◆ Task requirements: Your task is to quote the listing below exactly, beginning with its first line and ending on the line bearing "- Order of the".

◆ Information shown:

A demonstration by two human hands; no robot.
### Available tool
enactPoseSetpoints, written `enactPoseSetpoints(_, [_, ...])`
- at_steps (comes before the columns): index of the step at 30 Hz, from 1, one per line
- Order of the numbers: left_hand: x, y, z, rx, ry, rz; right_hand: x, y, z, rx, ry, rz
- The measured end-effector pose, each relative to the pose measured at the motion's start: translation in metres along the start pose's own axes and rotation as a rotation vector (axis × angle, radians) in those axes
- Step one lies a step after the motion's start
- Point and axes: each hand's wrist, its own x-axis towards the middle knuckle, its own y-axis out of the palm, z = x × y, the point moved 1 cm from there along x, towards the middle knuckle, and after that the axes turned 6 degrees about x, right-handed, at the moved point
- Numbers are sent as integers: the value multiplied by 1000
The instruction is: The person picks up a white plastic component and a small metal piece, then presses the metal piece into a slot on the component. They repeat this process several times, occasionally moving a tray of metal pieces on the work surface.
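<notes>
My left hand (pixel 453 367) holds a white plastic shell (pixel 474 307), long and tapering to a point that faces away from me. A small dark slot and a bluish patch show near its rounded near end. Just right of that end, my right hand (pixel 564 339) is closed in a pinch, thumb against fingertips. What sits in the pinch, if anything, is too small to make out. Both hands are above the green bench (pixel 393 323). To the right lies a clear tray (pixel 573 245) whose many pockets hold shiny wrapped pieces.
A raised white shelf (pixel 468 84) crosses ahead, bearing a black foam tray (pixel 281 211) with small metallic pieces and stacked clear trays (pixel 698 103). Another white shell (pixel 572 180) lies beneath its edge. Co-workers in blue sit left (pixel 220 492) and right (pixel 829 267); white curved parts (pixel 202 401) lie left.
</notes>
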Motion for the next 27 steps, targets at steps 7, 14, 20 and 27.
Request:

◆ Your response:
A demonstration by two human hands; no robot.
### Available tool
enactPoseSetpoints, written `enactPoseSetpoints(_, [_, ...])`
- at_steps (comes before the columns): index of the step at 30 Hz, from 1, one per line
- Order of the numbers: left_hand: x, y, z, rx, ry, rz; right_hand: x, y, z, rx, ry, rz

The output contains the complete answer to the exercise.